For the past five years scientists in Moscow have been following two groups of children between ages five and twelve – one group uses cell phones while the other doesn’t. Every year these children are subjected to a variety of psychological and physiological tests. So far the Russian scientists have found that changes occurred in the brains of the children that use cell phones. The changes range from decreased capacity to work, increased fatigue, decrease in attention and semantic memory, and a significant loss in the ability to tell difference in different sounds. This list is not exhaustive, but you get the picture.

I am at a loss as to why cell phone companies choose not to adequately inform consumers of cell phone dangers. This is a miscalculation on their part because unlike tobacco companies which withheld critical information on cigarette smoking dangers for years because of profit greed, sufficiently providing information for cell phone consumers will not necessarily affect profit margins in a negative way. Although I don’t agree with what tobacco companies did, I understand the reason for their devious tactic to  withhold critical information on cigarette smoking. Tobacco companies knew that if consumers became aware of the real truth about cigarette smoking it will result in a mass exodus from their product. Indeed, mass exodus resulted when  truth about cigarette smoking was exposed in a Florida court room. They got fined big time and lost on appeal too.

Cell phones are here to stay, and no one in his right mind will completely avoid using it. Our lives are too deeply interwoven with it in business dealings and other modes of communication. All we ask is information to enable us adequately protect ourselves. Unlike cigarette smoking, it is unlikely that properly informing consumers of cell phone use dangers will make anybody completely abandon or return it to the shop from where it was bought.

Manufacturers of many popular cell phones already warn consumers to keep their device away from their body, although most of them put the warnings in fine prints, and you know what that means.
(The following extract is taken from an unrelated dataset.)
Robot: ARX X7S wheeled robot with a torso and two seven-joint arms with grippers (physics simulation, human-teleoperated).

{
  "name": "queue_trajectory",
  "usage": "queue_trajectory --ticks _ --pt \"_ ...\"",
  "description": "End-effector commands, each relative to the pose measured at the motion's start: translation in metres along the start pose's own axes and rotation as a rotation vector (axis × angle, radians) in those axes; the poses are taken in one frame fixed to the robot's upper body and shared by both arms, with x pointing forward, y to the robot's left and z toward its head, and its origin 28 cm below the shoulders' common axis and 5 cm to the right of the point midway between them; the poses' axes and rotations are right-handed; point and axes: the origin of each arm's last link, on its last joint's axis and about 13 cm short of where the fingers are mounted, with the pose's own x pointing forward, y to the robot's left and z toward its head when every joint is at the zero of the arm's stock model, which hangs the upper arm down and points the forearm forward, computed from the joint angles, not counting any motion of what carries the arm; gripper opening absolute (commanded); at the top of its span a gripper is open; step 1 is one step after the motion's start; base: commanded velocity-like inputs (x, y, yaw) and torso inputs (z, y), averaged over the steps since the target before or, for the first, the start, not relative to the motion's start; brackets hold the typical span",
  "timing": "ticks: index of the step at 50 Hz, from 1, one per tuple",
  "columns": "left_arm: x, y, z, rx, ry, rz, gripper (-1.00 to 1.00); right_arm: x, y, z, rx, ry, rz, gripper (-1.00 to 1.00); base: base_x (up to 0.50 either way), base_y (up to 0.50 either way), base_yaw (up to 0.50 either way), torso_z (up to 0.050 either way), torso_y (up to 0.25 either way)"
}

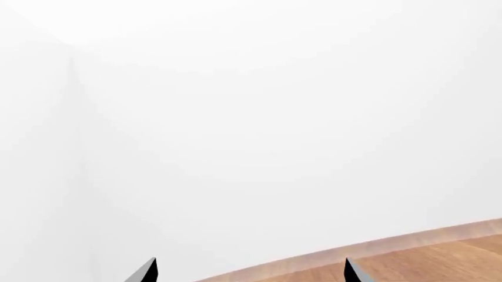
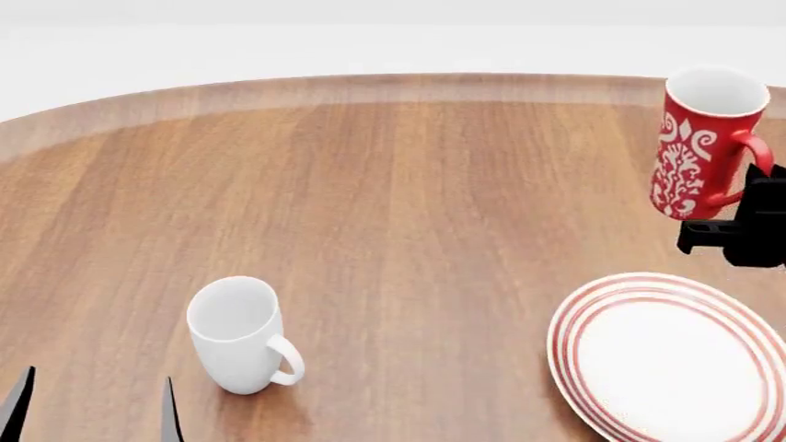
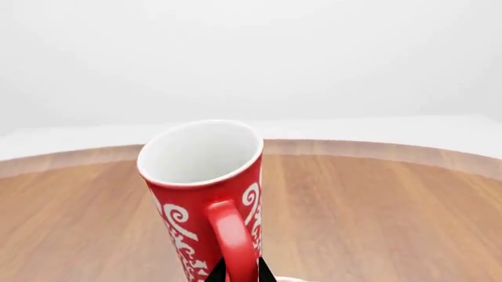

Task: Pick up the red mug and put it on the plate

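Observation:
The tall red mug (image 2: pixel 700 147) with white swirls hangs in the air at the right, above and behind the plate (image 2: pixel 669 359). My right gripper (image 3: pixel 237 274) is shut on its red handle (image 3: pixel 233 241); the mug tilts slightly, white inside showing. In the head view the dark gripper body (image 2: pixel 743 230) sits just right of the mug. The plate, white with red rings, lies on the table at the front right. My left gripper (image 2: pixel 92 405) is open at the front left, nothing between its fingertips (image 1: pixel 145 271).
A plain white mug (image 2: pixel 239 336) stands upright on the wooden table (image 2: pixel 406 212) at the front left, just right of my left gripper. The table's rounded far edge runs along the back, with a white floor beyond.

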Motion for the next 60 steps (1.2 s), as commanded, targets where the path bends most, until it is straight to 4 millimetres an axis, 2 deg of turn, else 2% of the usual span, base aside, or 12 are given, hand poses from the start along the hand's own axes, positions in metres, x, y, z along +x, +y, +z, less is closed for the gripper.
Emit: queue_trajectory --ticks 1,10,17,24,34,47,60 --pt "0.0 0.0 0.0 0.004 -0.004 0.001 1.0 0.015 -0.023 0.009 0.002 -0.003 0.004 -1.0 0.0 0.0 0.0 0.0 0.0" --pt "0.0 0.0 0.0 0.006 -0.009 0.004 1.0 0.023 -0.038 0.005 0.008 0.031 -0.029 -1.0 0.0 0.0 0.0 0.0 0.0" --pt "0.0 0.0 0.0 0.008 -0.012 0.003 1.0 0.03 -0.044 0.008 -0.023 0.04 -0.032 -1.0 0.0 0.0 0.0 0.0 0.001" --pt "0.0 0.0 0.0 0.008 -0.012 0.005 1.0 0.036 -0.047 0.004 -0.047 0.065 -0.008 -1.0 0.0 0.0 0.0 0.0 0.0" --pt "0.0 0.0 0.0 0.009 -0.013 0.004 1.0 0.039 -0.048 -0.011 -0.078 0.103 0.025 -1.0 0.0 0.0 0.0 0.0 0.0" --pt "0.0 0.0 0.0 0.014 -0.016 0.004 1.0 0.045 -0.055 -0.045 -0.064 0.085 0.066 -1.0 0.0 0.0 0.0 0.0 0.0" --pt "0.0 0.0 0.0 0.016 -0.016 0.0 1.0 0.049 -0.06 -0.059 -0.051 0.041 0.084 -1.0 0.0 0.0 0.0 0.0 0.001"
If you are like most people you don’t read fine prints. And why would the warnings be put in fine prints? Your guess is as good as mine.

The Apple iPhone 4 safety manual says users’ radiation exposure should not exceed FCC guidelines “When using iPhone near your body for voice calls or for wireless data transmission over a cellular network, keep iPhone at least 15 millimeters (5/8 inch) away from the body.” BlackBerry Bold advises users to “keep the BlackBerry device at least 0.98 inch (25 millimeters) from your body when the BlackBerry device is transmitting.”

The idea behind such recommendations is that the further the phone is from the body, the less radiation is absorbed. Experts advise that users can also use the speakerphone function or a wired earpiece to gain some distance. Also, users can text instead of talk if they want to keep the phone away from their faces.

Further, cell phones emit the most radiation when they are attempting to connect to cellular towers. A moving phone, or a phone in an area with a weak signal, has to work harder, giving off more radiation. So users can avoid using their cell phones in elevators, buildings and rural areas if they want to reduce their exposure, experts say.

Although some cell phone companies are now posting warning labels for their products, they need to do more. Governments of countries in which these companies operate from must also get on board and do more. After all, of what use is a government if it can’t protect its citizens.

I hope cell phone companies learned a thing or two from tobacco companies. If not, it too, might find itself in a court room answering questions from a judge of who knew what, when, and how. Hopefully it doesn’t get to that.